Para kapten Barangay seperti Resthia dan Martinez mendukung konstituen mereka dan berjanji tidak akan menyerah pada tuntutan mereka sampai pemerintah mengabulkannya. “Pemerintah sedang bekerja, namun sangat lambat. Mereka bilang mereka kekurangan dana. Saya tidak akan berhenti berharap keluarga-keluarga ini dapat tinggal di tempat yang lebih aman,” kata Resthia.
Sampai saat itu tiba, Vicky dan banyak orang seperti dia akan terus mengatakan ya terhadap zona larangan membangun. “Tidak ada pilihan lain sekarang (Tidak ada pilihan lain untuk saat ini),” dia berkata.
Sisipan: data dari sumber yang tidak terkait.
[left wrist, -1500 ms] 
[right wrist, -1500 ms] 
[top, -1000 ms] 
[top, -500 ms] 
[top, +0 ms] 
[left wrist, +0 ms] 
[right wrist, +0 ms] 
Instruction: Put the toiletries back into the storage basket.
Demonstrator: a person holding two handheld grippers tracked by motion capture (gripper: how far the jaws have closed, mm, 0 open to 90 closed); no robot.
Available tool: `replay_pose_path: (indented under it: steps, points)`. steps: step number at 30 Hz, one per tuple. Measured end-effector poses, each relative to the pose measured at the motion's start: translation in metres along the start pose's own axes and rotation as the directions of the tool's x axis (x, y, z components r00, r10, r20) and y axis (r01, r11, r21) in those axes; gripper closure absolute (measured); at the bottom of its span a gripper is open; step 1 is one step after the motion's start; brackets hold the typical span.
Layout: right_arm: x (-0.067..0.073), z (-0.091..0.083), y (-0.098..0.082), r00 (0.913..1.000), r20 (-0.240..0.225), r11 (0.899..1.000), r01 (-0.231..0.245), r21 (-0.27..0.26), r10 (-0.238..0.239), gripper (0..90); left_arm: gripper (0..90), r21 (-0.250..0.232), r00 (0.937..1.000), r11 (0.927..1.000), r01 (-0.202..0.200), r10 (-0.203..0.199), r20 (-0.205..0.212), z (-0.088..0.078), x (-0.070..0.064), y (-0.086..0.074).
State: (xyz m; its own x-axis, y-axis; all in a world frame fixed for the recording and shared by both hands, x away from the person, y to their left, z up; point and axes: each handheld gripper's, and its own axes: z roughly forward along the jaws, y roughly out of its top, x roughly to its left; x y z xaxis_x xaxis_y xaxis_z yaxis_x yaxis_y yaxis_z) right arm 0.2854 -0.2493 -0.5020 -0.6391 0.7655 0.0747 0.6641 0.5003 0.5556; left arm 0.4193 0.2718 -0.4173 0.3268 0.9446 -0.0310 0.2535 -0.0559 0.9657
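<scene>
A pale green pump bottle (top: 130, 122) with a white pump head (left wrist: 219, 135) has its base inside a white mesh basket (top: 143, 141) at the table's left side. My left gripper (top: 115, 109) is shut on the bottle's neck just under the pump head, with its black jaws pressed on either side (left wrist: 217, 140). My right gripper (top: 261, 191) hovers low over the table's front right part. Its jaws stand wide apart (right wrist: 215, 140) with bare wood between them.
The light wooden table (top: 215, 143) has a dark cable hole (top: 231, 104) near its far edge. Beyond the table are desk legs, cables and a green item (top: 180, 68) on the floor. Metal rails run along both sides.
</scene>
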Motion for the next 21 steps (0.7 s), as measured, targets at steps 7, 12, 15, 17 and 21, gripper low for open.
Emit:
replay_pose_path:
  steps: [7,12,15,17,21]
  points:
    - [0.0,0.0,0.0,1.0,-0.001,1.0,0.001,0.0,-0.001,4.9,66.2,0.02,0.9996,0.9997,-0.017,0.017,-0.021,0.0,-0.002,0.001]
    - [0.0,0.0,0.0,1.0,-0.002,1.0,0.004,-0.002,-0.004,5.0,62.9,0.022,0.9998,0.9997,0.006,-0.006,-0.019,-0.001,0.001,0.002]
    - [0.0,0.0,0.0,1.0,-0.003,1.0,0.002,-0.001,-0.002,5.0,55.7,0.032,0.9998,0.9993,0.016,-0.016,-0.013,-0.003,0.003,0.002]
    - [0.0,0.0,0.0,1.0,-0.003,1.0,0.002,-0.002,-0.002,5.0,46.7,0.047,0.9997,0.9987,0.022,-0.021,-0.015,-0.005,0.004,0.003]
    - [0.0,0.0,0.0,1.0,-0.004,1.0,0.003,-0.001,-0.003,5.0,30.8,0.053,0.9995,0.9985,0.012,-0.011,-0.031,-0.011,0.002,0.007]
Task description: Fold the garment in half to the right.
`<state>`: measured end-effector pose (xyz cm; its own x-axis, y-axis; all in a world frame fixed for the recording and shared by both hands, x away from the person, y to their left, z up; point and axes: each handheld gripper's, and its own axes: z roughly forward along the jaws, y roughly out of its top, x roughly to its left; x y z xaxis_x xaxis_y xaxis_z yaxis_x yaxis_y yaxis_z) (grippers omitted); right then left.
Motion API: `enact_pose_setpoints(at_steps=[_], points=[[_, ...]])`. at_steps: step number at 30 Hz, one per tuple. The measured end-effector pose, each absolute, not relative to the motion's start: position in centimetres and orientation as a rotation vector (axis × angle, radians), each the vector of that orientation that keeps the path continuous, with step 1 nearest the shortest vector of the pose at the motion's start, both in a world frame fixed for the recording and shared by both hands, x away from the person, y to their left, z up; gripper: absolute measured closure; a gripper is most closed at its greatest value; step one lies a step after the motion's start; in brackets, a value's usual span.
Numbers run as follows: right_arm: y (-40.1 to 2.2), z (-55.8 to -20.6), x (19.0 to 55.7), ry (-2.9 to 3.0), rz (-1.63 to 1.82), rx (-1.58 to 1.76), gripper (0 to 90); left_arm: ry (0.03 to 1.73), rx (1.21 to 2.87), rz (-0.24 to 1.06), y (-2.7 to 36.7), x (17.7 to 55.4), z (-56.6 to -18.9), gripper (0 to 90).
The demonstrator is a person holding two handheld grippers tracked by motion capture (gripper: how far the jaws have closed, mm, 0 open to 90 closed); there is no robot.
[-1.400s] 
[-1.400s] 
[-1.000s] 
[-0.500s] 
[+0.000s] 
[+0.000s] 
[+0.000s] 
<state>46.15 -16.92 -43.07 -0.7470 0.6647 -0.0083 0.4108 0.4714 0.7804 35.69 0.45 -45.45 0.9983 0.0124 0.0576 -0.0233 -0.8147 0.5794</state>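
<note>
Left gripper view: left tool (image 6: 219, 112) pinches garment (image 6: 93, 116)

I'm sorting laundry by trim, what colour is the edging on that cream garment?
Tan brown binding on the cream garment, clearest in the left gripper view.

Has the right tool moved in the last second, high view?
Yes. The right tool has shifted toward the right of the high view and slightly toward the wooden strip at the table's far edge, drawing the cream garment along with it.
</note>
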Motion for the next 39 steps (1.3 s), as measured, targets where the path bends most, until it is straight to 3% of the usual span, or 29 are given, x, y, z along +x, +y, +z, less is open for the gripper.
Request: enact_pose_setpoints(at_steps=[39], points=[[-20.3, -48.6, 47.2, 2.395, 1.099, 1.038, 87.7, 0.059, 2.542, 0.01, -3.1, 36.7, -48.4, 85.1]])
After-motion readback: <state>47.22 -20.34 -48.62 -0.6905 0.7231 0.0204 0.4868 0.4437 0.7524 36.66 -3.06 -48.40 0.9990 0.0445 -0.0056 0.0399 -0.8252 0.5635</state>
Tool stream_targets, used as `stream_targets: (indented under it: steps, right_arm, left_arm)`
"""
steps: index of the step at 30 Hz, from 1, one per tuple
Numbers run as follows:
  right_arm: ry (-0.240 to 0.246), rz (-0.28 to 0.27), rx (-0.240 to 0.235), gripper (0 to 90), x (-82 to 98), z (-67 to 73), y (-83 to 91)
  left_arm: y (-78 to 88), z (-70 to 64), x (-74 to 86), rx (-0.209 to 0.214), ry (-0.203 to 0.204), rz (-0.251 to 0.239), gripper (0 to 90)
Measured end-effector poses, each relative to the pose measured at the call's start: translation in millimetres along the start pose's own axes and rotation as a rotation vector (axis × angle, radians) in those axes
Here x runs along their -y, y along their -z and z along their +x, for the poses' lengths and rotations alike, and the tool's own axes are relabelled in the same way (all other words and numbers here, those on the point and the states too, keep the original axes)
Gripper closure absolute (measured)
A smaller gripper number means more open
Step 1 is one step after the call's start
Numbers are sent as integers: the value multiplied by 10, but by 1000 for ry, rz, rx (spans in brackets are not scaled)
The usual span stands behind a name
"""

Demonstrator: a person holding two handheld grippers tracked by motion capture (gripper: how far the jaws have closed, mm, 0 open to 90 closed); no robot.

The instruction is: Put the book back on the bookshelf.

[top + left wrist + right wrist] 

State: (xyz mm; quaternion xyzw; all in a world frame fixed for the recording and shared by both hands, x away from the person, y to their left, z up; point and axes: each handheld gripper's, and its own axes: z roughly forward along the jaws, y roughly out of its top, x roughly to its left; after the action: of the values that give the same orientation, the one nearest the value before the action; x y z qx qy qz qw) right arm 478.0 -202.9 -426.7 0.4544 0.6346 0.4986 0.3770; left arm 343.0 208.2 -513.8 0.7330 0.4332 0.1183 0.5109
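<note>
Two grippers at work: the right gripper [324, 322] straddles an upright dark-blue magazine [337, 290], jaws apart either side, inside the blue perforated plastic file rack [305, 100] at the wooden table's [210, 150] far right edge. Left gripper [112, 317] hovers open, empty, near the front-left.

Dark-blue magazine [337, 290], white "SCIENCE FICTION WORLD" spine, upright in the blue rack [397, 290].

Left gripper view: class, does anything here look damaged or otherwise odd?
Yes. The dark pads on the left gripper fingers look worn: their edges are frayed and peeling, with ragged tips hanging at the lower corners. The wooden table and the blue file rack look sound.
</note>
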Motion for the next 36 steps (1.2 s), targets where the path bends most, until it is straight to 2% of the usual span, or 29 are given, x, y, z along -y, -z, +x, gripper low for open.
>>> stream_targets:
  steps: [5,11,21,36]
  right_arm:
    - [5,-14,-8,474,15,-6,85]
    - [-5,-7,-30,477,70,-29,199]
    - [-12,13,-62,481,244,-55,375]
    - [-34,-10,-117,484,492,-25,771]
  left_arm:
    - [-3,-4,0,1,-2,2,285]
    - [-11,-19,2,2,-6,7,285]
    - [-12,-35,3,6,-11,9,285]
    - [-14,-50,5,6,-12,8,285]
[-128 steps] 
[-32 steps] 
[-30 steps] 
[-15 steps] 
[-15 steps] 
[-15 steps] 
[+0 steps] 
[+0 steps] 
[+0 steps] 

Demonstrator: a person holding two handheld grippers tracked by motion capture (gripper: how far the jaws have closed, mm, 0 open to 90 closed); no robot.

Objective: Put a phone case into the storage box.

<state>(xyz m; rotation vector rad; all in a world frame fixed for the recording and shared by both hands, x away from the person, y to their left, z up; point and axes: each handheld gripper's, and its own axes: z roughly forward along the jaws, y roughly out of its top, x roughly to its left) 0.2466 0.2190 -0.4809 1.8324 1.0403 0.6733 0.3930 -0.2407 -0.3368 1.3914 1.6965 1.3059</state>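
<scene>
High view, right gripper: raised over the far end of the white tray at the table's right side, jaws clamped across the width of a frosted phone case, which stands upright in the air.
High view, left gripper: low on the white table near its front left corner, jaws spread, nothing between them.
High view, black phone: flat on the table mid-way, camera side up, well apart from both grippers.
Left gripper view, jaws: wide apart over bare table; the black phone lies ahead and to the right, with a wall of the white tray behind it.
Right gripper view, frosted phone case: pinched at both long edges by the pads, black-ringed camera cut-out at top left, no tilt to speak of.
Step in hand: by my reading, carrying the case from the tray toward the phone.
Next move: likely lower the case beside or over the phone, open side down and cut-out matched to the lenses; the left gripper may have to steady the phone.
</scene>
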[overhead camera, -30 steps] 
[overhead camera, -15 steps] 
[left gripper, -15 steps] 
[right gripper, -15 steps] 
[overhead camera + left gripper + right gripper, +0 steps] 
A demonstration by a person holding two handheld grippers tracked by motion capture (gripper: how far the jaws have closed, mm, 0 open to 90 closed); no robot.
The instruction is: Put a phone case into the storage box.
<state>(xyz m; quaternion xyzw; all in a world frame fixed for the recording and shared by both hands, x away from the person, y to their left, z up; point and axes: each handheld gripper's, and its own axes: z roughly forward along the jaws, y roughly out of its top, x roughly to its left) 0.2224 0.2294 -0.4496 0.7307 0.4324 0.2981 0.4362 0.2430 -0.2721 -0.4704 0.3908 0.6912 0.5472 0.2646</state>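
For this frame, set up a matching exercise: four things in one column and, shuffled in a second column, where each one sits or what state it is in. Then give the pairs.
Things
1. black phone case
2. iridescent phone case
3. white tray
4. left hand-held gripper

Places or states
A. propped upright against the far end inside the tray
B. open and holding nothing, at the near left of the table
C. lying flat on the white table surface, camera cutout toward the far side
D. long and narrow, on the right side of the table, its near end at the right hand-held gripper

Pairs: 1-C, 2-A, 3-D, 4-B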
Namun, Menteri Kesejahteraan Sosial Corazon Juliano-Soliman mengatakan dalam siaran persnya pada hari Jumat, 7 November, bahwa “segala upaya sedang dilakukan sehingga pada tanggal 30 Desember, tidak ada satupun korban selamat di seluruh wilayah yang terkena dampak Yolanda yang berada di tenda-tenda. .dan shift sementara.” – Rappler.com
Untuk liputan lengkap Rappler tentang peringatan 1 tahun Topan Super Yolanda (Haiyan), kunjungi halaman ini.